The AAUP and AFT-Wisconsin stand together in condemning the attacks on higher education that the Wisconsin Legislature included in its biennial budget, which Governor Walker signed into law last Monday. We call on the University of Wisconsin Board of Regents and the UW System and campus-level administrations to work with their faculty and academic staff to reconstitute the language previously included in Chapter 36 into system-wide and campus policies.
The legislative changes to tenure, due process, and shared governance and the $250 million cut to the UW System budget are direct attacks on academic freedom and the working conditions of faculty and academic staff as well as the learning conditions for students at the University of Wisconsin.
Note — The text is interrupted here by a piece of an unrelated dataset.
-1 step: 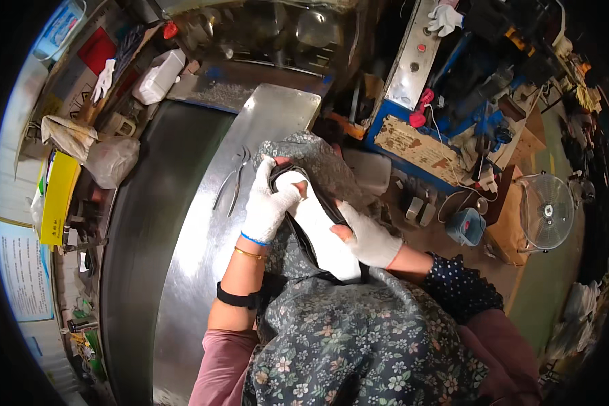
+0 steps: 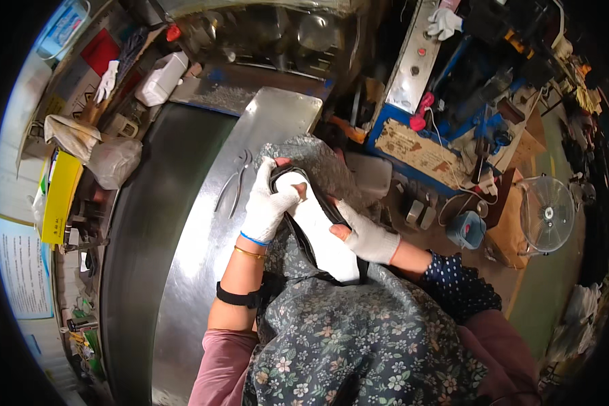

Moreover, they are also an attack on the university as a public good that exists for the benefit of all citizens of the state, a vision of higher education that has shaped the UW System since the formulation of the Wisconsin Idea in 1904.
While we recognize that Governor Walker’s line-item veto does preserve job security rights for academic staff, at least for now, we lament that he did not further protect the rights of those who teach and research at the university. We remain especially concerned about the language regarding layoff of tenured faculty due to “a budget or program decision regarding program discontinuance, curtailment, modification, or redirection,” a change which could seriously undermine the mission of the university.
We further note that the $250 million cut to the UW budget, a cut which coincides with the legislature’s decision to provide $250 million in public funding for a new stadium for the Milwaukee Bucks, further underscores the Walker administration’s commitment to lining the pockets of billionaire businessmen at the expense of the students and families of the state of Wisconsin.
Now that this budget has been signed into law, we encourage the Board of Regents to move swiftly to put in place policies that follow AAUP policies and standards and we encourage campus administrations to work through the appropriate faculty and academic staff governance bodies to promulgate these policies at the campus level. We also encourage faculty and academic staff at the University of Wisconsin to organize support for such policies on campus through institutions of shared governance and other organizations on campus.